There is no vaccine that we know of. In several countries, tests with potentially promising materials have begun. One of the first trials that showed promising results is the vaccine, called ChAD3 was co-developed by National Institutes of Health (NIH) and by the NIH’s National Institute of Allergy and Infectious Diseases (NIAID) and Okairos, a biotechnology company acquired by GlaxoSmithKline (GSK) in 2013. It uses a type of chimpanzee cold virus, known as chimpanzee adenovirus type 3 (ChAd3), as a carrier to deliver genetic material from two strains of the Ebola virus – the Sudan strain and the Zaire strain, which is responsible for the current Ebola outbreak in west Africa. In monkeys, it offers good protection from infection. When people were first tested, it was successful and all subjects developed antibodies to Ebola. However, extensive further testing must follow.
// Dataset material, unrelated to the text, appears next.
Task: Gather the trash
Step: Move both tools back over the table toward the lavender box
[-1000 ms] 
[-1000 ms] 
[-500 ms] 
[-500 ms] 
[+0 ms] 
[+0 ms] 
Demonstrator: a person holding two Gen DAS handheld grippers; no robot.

Since 10 November, 34 volunteers have been vaccinated with the shot, known as VSV-ZEBOV Ebola vaccine, at the request of the World Health Organization (WHO). The experimental vaccine was developed by Merck and NewLink and trials have also begun in the United States, Canada, Germany and Gabon, and similar trials should start soon in Kenya. However, the clinical trials of this particular Ebola vaccine has been halted temporarily as a precautionary measure after four patients complained of joint pains.